• _Exercise description_
Copy out the entries exactly, from the first line to the last.

----- Exercise input

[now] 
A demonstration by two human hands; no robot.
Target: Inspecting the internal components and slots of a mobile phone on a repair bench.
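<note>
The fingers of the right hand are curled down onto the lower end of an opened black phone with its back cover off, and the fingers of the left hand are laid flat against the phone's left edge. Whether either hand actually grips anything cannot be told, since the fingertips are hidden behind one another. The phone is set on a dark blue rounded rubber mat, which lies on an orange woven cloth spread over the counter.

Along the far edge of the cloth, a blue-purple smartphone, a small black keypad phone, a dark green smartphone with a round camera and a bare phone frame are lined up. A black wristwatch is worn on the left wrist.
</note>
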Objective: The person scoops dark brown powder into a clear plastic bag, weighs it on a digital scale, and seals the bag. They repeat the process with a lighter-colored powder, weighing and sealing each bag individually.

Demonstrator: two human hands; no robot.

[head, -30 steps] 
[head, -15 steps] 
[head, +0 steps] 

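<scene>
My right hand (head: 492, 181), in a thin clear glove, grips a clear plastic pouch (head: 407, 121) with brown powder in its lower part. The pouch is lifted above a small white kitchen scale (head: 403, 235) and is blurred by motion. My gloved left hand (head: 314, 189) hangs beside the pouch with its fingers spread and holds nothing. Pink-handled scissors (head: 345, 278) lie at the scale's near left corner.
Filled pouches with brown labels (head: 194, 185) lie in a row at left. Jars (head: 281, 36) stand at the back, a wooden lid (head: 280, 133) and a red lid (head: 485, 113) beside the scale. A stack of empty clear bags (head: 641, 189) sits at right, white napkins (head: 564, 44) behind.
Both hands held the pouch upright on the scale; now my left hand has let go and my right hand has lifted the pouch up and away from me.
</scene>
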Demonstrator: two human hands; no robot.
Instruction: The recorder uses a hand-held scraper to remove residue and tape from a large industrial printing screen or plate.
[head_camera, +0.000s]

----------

• _Answer box_
[now] 
A demonstration by two human hands; no robot.
Target: Inspecting the internal components and slots of a mobile phone on a repair bench.
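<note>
The fingers of the right hand are curled down onto the lower end of an opened black phone with its back cover off, and the fingers of the left hand are laid flat against the phone's left edge. Whether either hand actually grips anything cannot be told, since the fingertips are hidden behind one another. The phone is set on a dark blue rounded rubber mat, which lies on an orange woven cloth spread over the counter.

Along the far edge of the cloth, a blue-purple smartphone, a small black keypad phone, a dark green smartphone with a round camera and a bare phone frame are lined up. A black wristwatch is worn on the left wrist.
</note>
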Objective: The person scoops dark brown powder into a clear plastic bag, weighs it on a digital scale, and seals the bag. They repeat the process with a lighter-colored powder, weighing and sealing each bag individually.

Demonstrator: two human hands; no robot.

[head, -30 steps] 
[head, -15 steps] 
[head, +0 steps] 

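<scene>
My right hand (head: 492, 181), in a thin clear glove, grips a clear plastic pouch (head: 407, 121) with brown powder in its lower part. The pouch is lifted above a small white kitchen scale (head: 403, 235) and is blurred by motion. My gloved left hand (head: 314, 189) hangs beside the pouch with its fingers spread and holds nothing. Pink-handled scissors (head: 345, 278) lie at the scale's near left corner.
Filled pouches with brown labels (head: 194, 185) lie in a row at left. Jars (head: 281, 36) stand at the back, a wooden lid (head: 280, 133) and a red lid (head: 485, 113) beside the scale. A stack of empty clear bags (head: 641, 189) sits at right, white napkins (head: 564, 44) behind.
Both hands held the pouch upright on the scale; now my left hand has let go and my right hand has lifted the pouch up and away from me.
</scene>
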Demonstrator: two human hands; no robot.
Instruction: The recorder uses a hand-held scraper to remove residue and tape from a large industrial printing screen or plate.
[head_camera, +0.000s]

The answer requires no additions.